[Exercise goal] An exact transcription of the data below is needed.

[Source data]
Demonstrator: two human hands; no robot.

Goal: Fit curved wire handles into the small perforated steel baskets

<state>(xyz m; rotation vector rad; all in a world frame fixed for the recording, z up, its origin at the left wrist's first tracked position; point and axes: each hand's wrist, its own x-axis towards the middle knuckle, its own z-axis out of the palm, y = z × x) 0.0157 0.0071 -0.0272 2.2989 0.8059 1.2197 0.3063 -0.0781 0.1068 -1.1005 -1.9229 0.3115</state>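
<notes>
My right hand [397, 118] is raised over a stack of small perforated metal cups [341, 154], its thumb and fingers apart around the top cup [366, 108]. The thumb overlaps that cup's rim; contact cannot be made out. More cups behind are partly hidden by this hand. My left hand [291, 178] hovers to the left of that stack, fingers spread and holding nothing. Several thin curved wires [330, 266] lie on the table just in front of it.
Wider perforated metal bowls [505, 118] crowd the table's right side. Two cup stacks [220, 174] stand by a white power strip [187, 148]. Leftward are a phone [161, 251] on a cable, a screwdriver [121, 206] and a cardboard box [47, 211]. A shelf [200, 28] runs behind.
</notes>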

[Task output]
Demonstrator: two human hands; no robot.

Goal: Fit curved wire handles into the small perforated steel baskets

<state>(xyz m; rotation vector rad; all in a world frame fixed for the recording, z up, its origin at the left wrist's first tracked position; point and axes: each hand's wrist, its own x-axis towards the middle knuckle, its own z-axis out of the palm, y = z × x) 0.0157 0.0071 -0.0272 2.2989 0.8059 1.2197 0.3063 -0.0781 0.1068 -1.1005 -1.9229 0.3115</state>
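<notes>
My right hand [397, 118] is raised over a stack of small perforated metal cups [341, 154], its thumb and fingers apart around the top cup [366, 108]. The thumb overlaps that cup's rim; contact cannot be made out. More cups behind are partly hidden by this hand. My left hand [291, 178] hovers to the left of that stack, fingers spread and holding nothing. Several thin curved wires [330, 266] lie on the table just in front of it.
Wider perforated metal bowls [505, 118] crowd the table's right side. Two cup stacks [220, 174] stand by a white power strip [187, 148]. Leftward are a phone [161, 251] on a cable, a screwdriver [121, 206] and a cardboard box [47, 211]. A shelf [200, 28] runs behind.
</notes>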

Here the output is complete.